Le Premier ministre hongrois Viktor Orban devrait obtenir lundi le feu vert du parlement lui octroyant des pouvoirs radicalement renforcés dans le cadre d’un état d’urgence à durée indéterminée, que l’opposition juge « disproportionné » pour lutter contre le nouveau coronavirus.
En Hongrie, mais aussi à l’étranger, le texte est vu par ses détracteurs comme un instrument destiné à cimenter le contrôle du gouvernement national-conservateur, en prenant la pandémie comme prétexte.
Le projet de loi permettra au dirigeant hongrois de prolonger indéfiniment l’état d’urgence en vigueur depuis le 11 mars, sans demander l’aval du parlement.
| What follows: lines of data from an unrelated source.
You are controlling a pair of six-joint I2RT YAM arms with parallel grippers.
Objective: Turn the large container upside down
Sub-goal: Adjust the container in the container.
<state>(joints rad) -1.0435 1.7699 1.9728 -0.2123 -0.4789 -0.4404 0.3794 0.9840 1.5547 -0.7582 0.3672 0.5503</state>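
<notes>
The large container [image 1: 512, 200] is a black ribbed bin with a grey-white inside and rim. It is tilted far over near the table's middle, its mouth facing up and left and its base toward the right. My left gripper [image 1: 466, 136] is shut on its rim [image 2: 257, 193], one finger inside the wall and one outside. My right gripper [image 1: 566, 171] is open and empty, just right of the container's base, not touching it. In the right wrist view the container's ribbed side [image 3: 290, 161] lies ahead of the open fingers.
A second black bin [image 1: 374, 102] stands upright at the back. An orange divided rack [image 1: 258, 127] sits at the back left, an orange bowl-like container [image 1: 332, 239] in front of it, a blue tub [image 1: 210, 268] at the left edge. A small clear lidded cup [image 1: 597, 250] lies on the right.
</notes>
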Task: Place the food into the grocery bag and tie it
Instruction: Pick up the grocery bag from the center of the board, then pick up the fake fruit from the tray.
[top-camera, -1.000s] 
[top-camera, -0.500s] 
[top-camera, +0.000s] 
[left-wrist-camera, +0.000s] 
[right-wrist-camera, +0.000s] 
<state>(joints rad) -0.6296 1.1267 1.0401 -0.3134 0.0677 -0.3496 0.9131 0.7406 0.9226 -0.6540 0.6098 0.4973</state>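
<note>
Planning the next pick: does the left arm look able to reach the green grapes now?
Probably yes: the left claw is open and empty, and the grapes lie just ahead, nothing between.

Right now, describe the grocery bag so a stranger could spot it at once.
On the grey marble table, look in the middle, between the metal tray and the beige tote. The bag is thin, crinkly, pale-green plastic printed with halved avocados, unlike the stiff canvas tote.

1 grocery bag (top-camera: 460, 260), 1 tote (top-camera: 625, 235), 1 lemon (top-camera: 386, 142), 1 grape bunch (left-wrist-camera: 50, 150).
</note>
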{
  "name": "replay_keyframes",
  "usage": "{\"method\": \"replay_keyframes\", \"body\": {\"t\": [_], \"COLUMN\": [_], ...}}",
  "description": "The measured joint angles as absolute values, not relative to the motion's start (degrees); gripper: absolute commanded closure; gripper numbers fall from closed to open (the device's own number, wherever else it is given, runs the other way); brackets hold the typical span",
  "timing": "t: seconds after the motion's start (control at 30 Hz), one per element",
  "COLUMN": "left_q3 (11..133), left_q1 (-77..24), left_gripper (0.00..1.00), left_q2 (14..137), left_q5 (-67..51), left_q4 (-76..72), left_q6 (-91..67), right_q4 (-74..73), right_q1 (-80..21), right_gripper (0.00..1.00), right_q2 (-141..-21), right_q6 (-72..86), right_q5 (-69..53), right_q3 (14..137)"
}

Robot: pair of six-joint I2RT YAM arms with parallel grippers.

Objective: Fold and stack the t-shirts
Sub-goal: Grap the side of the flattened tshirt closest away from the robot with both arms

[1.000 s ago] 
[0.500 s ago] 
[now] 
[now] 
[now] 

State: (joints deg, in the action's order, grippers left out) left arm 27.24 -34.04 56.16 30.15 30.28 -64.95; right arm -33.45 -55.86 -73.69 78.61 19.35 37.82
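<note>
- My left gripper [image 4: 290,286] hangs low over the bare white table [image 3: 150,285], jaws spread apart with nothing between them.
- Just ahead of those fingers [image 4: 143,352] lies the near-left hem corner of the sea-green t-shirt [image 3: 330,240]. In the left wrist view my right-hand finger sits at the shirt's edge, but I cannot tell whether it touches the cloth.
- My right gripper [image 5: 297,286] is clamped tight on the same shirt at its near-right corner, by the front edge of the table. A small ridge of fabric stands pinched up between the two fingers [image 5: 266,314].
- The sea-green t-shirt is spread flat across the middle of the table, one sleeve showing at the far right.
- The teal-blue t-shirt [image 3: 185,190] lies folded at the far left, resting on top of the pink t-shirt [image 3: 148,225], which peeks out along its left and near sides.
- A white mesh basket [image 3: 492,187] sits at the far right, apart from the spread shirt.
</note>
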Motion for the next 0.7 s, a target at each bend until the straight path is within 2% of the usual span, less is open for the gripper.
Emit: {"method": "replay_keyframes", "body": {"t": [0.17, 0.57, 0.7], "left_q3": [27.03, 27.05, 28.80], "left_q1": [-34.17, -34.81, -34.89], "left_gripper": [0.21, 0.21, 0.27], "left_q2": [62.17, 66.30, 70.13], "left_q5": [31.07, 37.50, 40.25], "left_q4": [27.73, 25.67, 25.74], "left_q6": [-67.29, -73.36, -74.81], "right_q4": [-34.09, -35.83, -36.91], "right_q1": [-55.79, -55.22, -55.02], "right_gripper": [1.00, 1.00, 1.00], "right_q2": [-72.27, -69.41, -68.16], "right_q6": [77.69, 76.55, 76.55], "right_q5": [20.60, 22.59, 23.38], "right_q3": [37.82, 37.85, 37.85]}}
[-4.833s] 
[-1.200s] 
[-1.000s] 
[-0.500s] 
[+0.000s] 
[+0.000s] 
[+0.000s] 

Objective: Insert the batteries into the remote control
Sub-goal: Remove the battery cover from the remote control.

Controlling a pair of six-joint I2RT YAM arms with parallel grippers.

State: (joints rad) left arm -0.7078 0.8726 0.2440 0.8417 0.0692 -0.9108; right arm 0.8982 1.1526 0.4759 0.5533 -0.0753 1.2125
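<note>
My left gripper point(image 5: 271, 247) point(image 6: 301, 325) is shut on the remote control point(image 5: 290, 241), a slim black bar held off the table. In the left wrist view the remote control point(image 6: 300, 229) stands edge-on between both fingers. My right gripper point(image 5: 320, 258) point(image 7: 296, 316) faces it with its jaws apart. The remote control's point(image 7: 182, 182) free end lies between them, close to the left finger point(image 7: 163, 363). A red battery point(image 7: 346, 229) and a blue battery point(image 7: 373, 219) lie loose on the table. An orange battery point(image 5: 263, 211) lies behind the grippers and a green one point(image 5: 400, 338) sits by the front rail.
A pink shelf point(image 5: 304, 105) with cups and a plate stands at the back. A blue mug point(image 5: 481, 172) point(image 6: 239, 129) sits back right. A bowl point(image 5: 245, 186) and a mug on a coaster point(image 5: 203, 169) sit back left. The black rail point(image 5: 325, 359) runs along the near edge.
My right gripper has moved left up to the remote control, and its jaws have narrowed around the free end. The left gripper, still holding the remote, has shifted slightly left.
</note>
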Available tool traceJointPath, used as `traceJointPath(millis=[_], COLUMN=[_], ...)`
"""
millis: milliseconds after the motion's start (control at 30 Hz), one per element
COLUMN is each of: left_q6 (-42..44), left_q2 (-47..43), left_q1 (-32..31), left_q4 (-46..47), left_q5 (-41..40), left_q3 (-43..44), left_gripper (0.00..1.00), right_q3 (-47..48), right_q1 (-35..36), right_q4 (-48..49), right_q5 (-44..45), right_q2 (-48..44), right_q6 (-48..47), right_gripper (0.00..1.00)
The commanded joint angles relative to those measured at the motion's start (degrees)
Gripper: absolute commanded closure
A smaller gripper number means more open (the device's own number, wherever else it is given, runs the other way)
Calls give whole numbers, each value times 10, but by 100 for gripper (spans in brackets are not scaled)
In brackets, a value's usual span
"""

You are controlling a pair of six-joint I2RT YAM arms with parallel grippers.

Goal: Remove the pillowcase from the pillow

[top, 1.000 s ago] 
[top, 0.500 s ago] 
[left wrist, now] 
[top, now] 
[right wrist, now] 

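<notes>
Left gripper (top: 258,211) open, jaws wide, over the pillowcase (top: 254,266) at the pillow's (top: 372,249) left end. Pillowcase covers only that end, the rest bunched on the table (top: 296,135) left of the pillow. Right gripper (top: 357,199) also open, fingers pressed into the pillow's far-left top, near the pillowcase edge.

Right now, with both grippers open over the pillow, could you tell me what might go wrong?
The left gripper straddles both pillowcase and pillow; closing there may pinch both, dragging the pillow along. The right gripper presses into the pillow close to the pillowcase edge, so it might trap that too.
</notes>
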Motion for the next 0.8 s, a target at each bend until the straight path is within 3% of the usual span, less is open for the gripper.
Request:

Sous ce régime, le gouvernement pourra « suspendre l’utilisation de certaines lois par décret, s’écarter des dispositions statutaires et introduire d’autres mesures extraordinaires » dans le but de garantir « santé, sécurité personnelle et matérielle des citoyens, ainsi que l’économie ».
« Nous devons faire tout ce qui est en notre pouvoir pour stopper la propagation du virus. Le projet de loi s’inscrit parfaitement dans le cadre constitutionnel hongrois », a défendu la ministre de la Justice Judit Varga.
Mais la politique déployée par Viktor Orban en une décennie de pouvoir laisse craindre à l’opposition que le dirigeant de 56 ans abuse de ces moyens exceptionnels : depuis 2010 il a déjà, selon de nombreuses organisations indépendantes, multiplié les atteintes à l’Etat de droit dans le domaine de la justice, de la société civile, de la liberté de la presse.
Depuis que les parlementaires d’opposition ont refusé, la semaine dernière, d’adopter le projet de loi en procédure d’urgence, ils se voient reprocher leur « trahison ».
Les adversaires de la réforme exhortent le pouvoir à limiter l’état d’urgence à une durée déterminée.
Le Haut-Commissariat de l’ONU aux droits de l’Homme a dit « suivre avec inquiétude les évolutions » politiques en Hongrie. Le Conseil de l’Europe a averti qu’un « état d’urgence indéfini et incontrôlé ne peut garantir le respect des principes fondamentaux de la démocratie ».
Pour le think tank hongrois Political Capital, le véritable problème « n’est pas que le gouvernement n’a pas assez de pouvoir pour agir, ce sont les capacités limitées du secteur de la santé en Hongrie, en raison d’un sous-financement depuis des années ».
Neuf organisations de défense de la presse ont appelé les dirigeants de l’Union européenne à s’opposer au projet de loi qui prévoit aussi d’instaurer jusqu’à cinq ans de prison pour la diffusion de « fausses nouvelles » sur le virus ou les mesures du gouvernement, alors que la poignée de médias indépendants du pays sont régulièrement mis en cause pour ce motif.
Toutes ces critiques « combattent des démons imaginaires et ne s’attachent pas à la réalité », a rétorqué Mme Varga.
Budapest fait valoir que malgré la durée indéterminée de l’état d’urgence, « le Parlement peut retirer son consentement à tout moment » et revenir au cadre ordinaire.
Mais cette disposition est formelle alors que le parti Fidesz de Viktor Orban dispose d’une majorité des deux-tiers au sein de l’assemblée.
« J’ai clairement dit aux geignards européens que je n’avais pas le temps de discuter de questions juridiques sans doute passionnantes mais théoriques » quand il y a « des vies à sauver », a pour sa part balayé Viktor Orban.
Au début de l’épidémie, le Premier ministre avait blâmé le rôle de l’immigration dans la propagation du virus, affirmant que ce sont « principalement des étrangers qui ont introduit la maladie ».
La Hongrie, qui a fermé ses frontières aux étrangers et instauré des mesures de confinement de la population, avait déclaré dimanche 408 cas de nouveau coronavirus, qui a fait 13 morts dans ce pays de 9,7 millions d’habitants.